## WORK TO COMPLETE
Copy every entry exactly as it stands, though any image it holds should stay out of the copy.

## RECORDS FOR THE EXERCISE
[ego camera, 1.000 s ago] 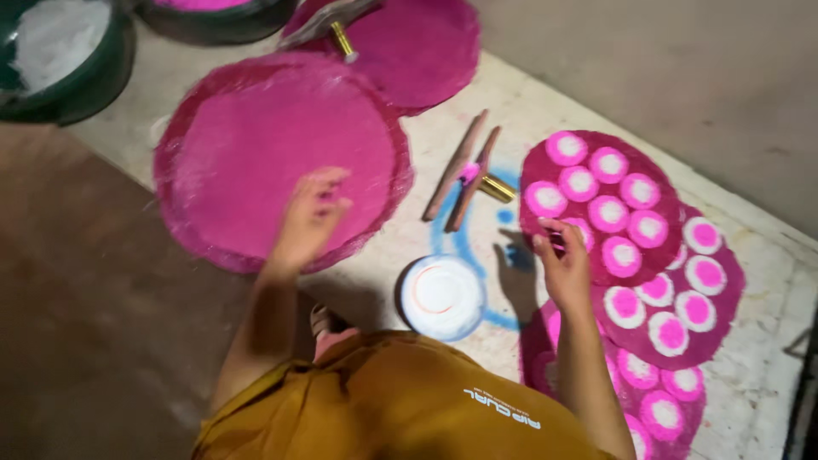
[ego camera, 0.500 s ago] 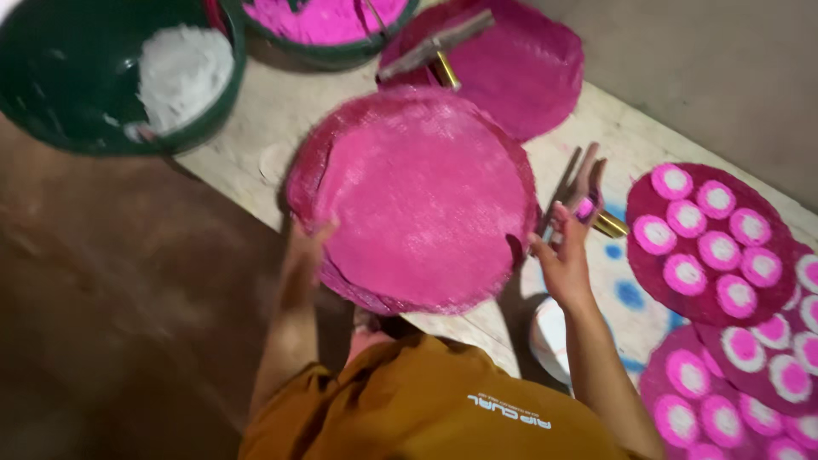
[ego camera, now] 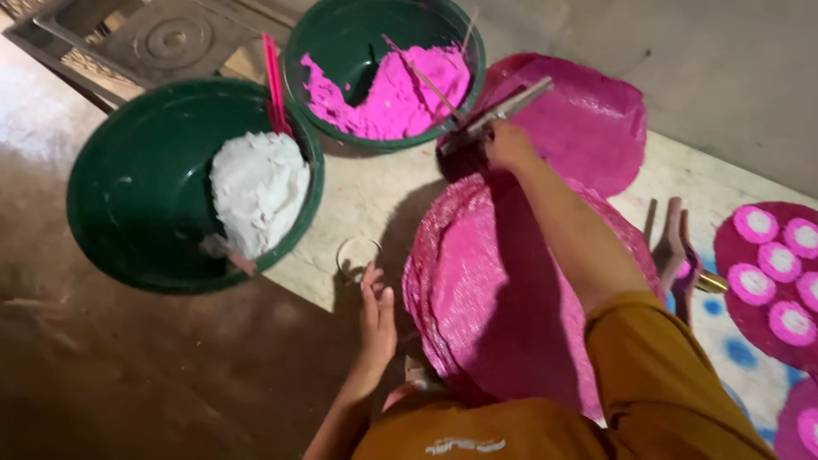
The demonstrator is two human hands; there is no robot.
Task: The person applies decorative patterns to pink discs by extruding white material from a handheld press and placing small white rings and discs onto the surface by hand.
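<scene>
**poster1:** Hands first, since that's what everyone asks. Right hand [ego camera: 509, 145] is reaching far forward and closing around the handle end of a flat metal scraper [ego camera: 498, 115]. The scraper is lying on the edge of the far pink mat [ego camera: 588, 119], its long axis running diagonally, near-left end down by the pink bowl [ego camera: 388, 77], far end pointing up and right. Left hand [ego camera: 376, 315] is gripping nothing: fingers are straight and together, resting at the near-left edge of the big pink mat stack [ego camera: 494, 298].

**poster2:** So which hand is closer to the scraper?

**poster1:** Right one, it's already on it. The left one is sitting well back toward the body, with the whole mat stack between it and the tool. The right arm is stretching straight across that stack and throwing a shadow over it.

**poster2:** Anything crowding the tool?

**poster1:** The pink bowl is sitting just beside the scraper's lower end, full of pink paste with thin sticks poking out. Left of that, a second green bowl [ego camera: 145, 187] is holding a lump of white paste [ego camera: 258, 189] with a pink stick leaning on its rim. A small clear ring-shaped thing, maybe a glass [ego camera: 357, 255], is standing just ahead of the left fingertips. Off right, wooden sticks [ego camera: 673, 243] are lying beside a mat covered in pink-and-white discs [ego camera: 771, 281]. Can't tell whether the scraper is actually lifting off the mat.
</scene>
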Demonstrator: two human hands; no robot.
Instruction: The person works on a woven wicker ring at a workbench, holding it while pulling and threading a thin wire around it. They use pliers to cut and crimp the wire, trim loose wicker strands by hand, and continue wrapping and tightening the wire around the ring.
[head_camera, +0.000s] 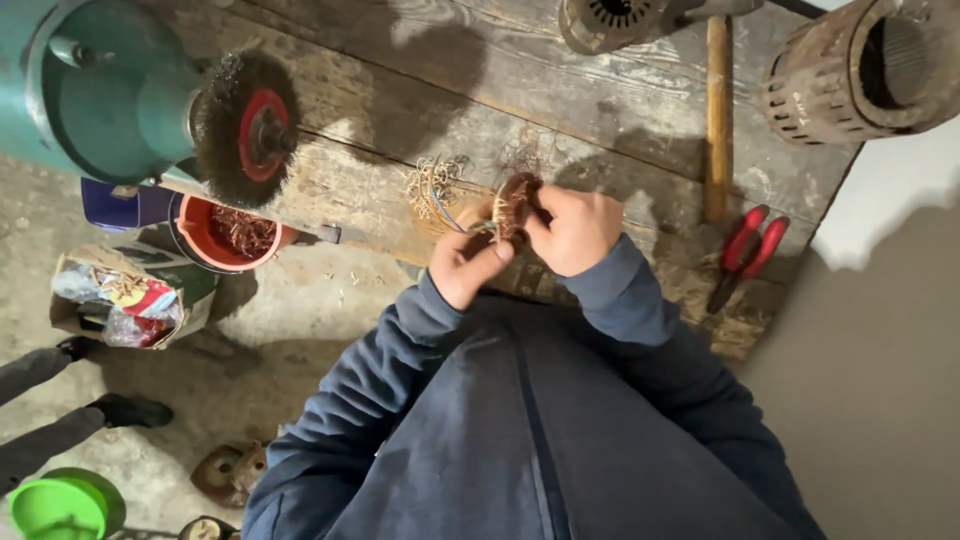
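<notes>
Head view, looking down over a worn wooden table (600, 95).

1. Copper motor winding (513, 205): small round coil of reddish-brown wire, held above the near part of the table, between the two hands. A loose tangle of pale wire ends (433, 185) trailed from it to the left, with a thin blue lead running back toward the coil.
2. Left hand (466, 264): fingers clenched around the lower left side of the winding and its leads, thumb on top.
3. Right hand (577, 230): fingers closed on the winding's right edge, fingertips pressed against the coil. Both arms wore dark blue sleeves.
4. Red-handled pliers (748, 253): lay on the table to the right of the hands, apart from them.
5. Wooden-handled hammer (717, 115): lay upright in the frame, just above the pliers; head partly out of view.
6. Rusty motor stator housing (860, 68): on its side at the table's far right corner. A second, smaller housing (615, 20) lay at the top edge.
7. Teal bench grinder (95, 85) with a wire brush wheel (245, 128), red hub: upper left.
8. Red bucket (225, 235) of scrap copper wire: on the floor under the wheel, beside a cardboard box (130, 298) of rubbish.
9. Green bucket (62, 505): lower left corner.
10. Another person's dark shoes (128, 410): at the left edge.
</notes>
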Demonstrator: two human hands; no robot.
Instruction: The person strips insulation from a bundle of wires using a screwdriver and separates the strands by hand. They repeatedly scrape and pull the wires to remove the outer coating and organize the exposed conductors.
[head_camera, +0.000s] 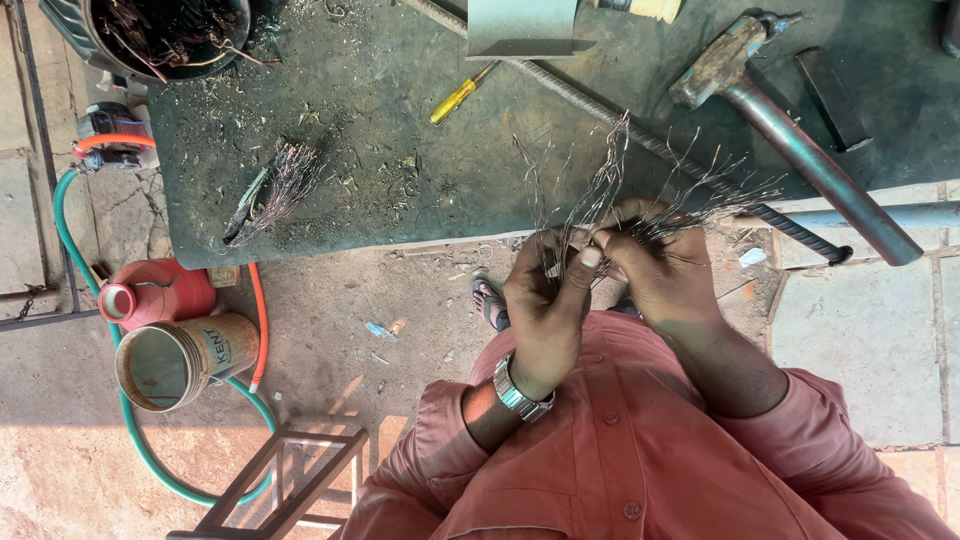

## OUTPUT FOR THIS TASK
[ego camera, 1.000 s ago] 
[ego camera, 0.500 s ago] 
[ego camera, now] 
The demonstrator is two human hands; there is no robot.
Task: The person applies decorative patterns to pink discs by extruding white material from a handheld press and placing small white rings and discs onto the surface by hand.
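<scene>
**poster1:** Hands first, since that's what everyone asks. Right hand [ego camera: 509, 145] is reaching far forward and closing around the handle end of a flat metal scraper [ego camera: 498, 115]. The scraper is lying on the edge of the far pink mat [ego camera: 588, 119], its long axis running diagonally, near-left end down by the pink bowl [ego camera: 388, 77], far end pointing up and right. Left hand [ego camera: 376, 315] is gripping nothing: fingers are straight and together, resting at the near-left edge of the big pink mat stack [ego camera: 494, 298].

**poster2:** So which hand is closer to the scraper?

**poster1:** Right one, it's already on it. The left one is sitting well back toward the body, with the whole mat stack between it and the tool. The right arm is stretching straight across that stack and throwing a shadow over it.

**poster2:** Anything crowding the tool?

**poster1:** The pink bowl is sitting just beside the scraper's lower end, full of pink paste with thin sticks poking out. Left of that, a second green bowl [ego camera: 145, 187] is holding a lump of white paste [ego camera: 258, 189] with a pink stick leaning on its rim. A small clear ring-shaped thing, maybe a glass [ego camera: 357, 255], is standing just ahead of the left fingertips. Off right, wooden sticks [ego camera: 673, 243] are lying beside a mat covered in pink-and-white discs [ego camera: 771, 281]. Can't tell whether the scraper is actually lifting off the mat.
</scene>
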Demonstrator: two human hands; no robot.
Instruction: The person works on a woven wicker ring at a workbench, holding it while pulling and threading a thin wire around it. They use pliers to cut and crimp the wire, trim loose wicker strands by hand, and continue wrapping and tightening the wire around the ring.
[head_camera, +0.000s] 
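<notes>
Head view, looking down over a worn wooden table (600, 95).

1. Copper motor winding (513, 205): small round coil of reddish-brown wire, held above the near part of the table, between the two hands. A loose tangle of pale wire ends (433, 185) trailed from it to the left, with a thin blue lead running back toward the coil.
2. Left hand (466, 264): fingers clenched around the lower left side of the winding and its leads, thumb on top.
3. Right hand (577, 230): fingers closed on the winding's right edge, fingertips pressed against the coil. Both arms wore dark blue sleeves.
4. Red-handled pliers (748, 253): lay on the table to the right of the hands, apart from them.
5. Wooden-handled hammer (717, 115): lay upright in the frame, just above the pliers; head partly out of view.
6. Rusty motor stator housing (860, 68): on its side at the table's far right corner. A second, smaller housing (615, 20) lay at the top edge.
7. Teal bench grinder (95, 85) with a wire brush wheel (245, 128), red hub: upper left.
8. Red bucket (225, 235) of scrap copper wire: on the floor under the wheel, beside a cardboard box (130, 298) of rubbish.
9. Green bucket (62, 505): lower left corner.
10. Another person's dark shoes (128, 410): at the left edge.
</notes>
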Demonstrator: two human hands; no robot.
Instruction: The person strips insulation from a bundle of wires using a screwdriver and separates the strands by hand. They repeatedly scrape and pull the wires to remove the outer coating and organize the exposed conductors.
[head_camera, +0.000s] 

No more output is required for the exercise.